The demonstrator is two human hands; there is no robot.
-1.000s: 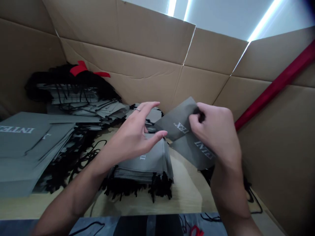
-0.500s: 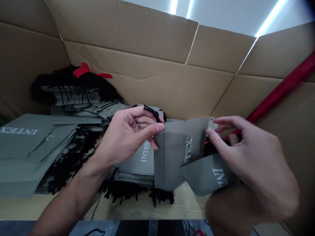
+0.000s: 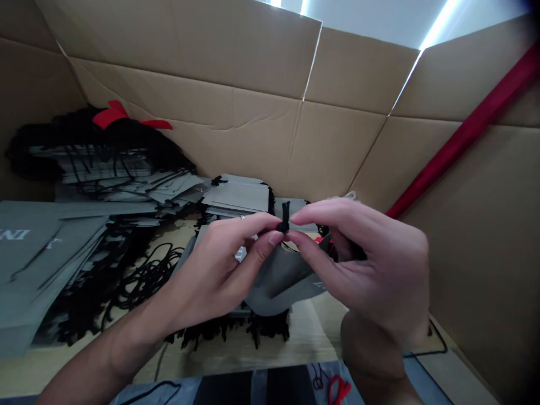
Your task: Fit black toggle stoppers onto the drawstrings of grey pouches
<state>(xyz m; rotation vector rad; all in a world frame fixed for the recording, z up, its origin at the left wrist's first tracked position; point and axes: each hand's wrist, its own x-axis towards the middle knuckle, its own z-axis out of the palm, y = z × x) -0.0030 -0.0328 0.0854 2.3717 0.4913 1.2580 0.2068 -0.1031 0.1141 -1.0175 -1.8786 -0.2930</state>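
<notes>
My left hand (image 3: pixel 236 259) pinches a knotted black cord (image 3: pixel 285 216) between thumb and index finger; its two short ends point up. My right hand (image 3: pixel 358 253) closes thumb and index finger on the same knot from the other side. Below the fingers hangs a grey drawstring pouch (image 3: pixel 274 284), folded and partly covered by both hands. Something whitish and translucent (image 3: pixel 350 196) shows behind my right hand, too small to name. A stack of grey pouches (image 3: pixel 240 194) with black cords stands just behind my hands.
On the left lie grey printed sheets or pouches (image 3: pixel 25 259) and a coil of black cord (image 3: pixel 147 275). A heap of pouches with black cords (image 3: pixel 105 157) stands at the back left. Cardboard walls (image 3: pixel 236 107) enclose the table (image 3: pixel 312 337). A red strip (image 3: pixel 455 140) slants down the right.
My right hand has moved left from the pouch's far edge to meet my left hand at the cord knot. The pouch has swung down and folded beneath them. The view has shifted slightly.
</notes>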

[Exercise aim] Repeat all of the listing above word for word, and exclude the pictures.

[Solution below]
The demonstrator is two human hands; there is no robot.
-1.000s: 
-0.500s: 
+0.000s: 
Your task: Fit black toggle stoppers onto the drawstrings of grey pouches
<state>(xyz m; rotation vector rad; all in a world frame fixed for the recording, z up, its origin at the left wrist's first tracked position; point and axes: each hand's wrist, its own x-axis towards the middle knuckle, its own z-axis out of the palm, y = z × x) -0.0030 -0.0328 0.0854 2.3717 0.4913 1.2580 0.2068 -0.1031 0.1141 -1.0175 -1.8786 -0.2930</state>
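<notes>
My left hand (image 3: pixel 236 259) pinches a knotted black cord (image 3: pixel 285 216) between thumb and index finger; its two short ends point up. My right hand (image 3: pixel 358 253) closes thumb and index finger on the same knot from the other side. Below the fingers hangs a grey drawstring pouch (image 3: pixel 274 284), folded and partly covered by both hands. Something whitish and translucent (image 3: pixel 350 196) shows behind my right hand, too small to name. A stack of grey pouches (image 3: pixel 240 194) with black cords stands just behind my hands.
On the left lie grey printed sheets or pouches (image 3: pixel 25 259) and a coil of black cord (image 3: pixel 147 275). A heap of pouches with black cords (image 3: pixel 105 157) stands at the back left. Cardboard walls (image 3: pixel 236 107) enclose the table (image 3: pixel 312 337). A red strip (image 3: pixel 455 140) slants down the right.
My right hand has moved left from the pouch's far edge to meet my left hand at the cord knot. The pouch has swung down and folded beneath them. The view has shifted slightly.
</notes>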

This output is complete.